Yeah, so he's absolutely fascinated by that.
And there are these huge digressions in the work.
I mean, the most important ones, obviously, in book two, he goes into the Egyptians in tremendous detail.
Book one actually talks about the Persians quite a lot, Persian customs, religion, habits, kingship, etc.
And the backstory of the Persian Empire, you know, however much you want to believe that.
And then in book four, he talks about the Scythians, so the people of Central Asia that he knows through Ukraine, essentially, where there are Greek settlements.
In book five, he has another big digression on the Thracians.

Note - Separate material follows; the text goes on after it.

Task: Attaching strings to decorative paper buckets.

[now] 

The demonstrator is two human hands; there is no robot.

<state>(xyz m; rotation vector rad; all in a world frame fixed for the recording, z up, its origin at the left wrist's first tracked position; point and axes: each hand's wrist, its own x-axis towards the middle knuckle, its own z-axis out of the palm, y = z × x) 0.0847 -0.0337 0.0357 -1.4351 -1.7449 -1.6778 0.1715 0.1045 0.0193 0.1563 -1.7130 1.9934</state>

There are lots of these different bits of ethnography, and he applies that even internally, where he has a little piece in his work talking about the Spartans in almost the same terms.
He's saying, the Spartans, obviously they're Greeks, but they're a little bit weird, and here's how.
And there's almost explicitly like they're almost like foreigners to me in this way, you know, in particular when it comes to their royal houses and things like that.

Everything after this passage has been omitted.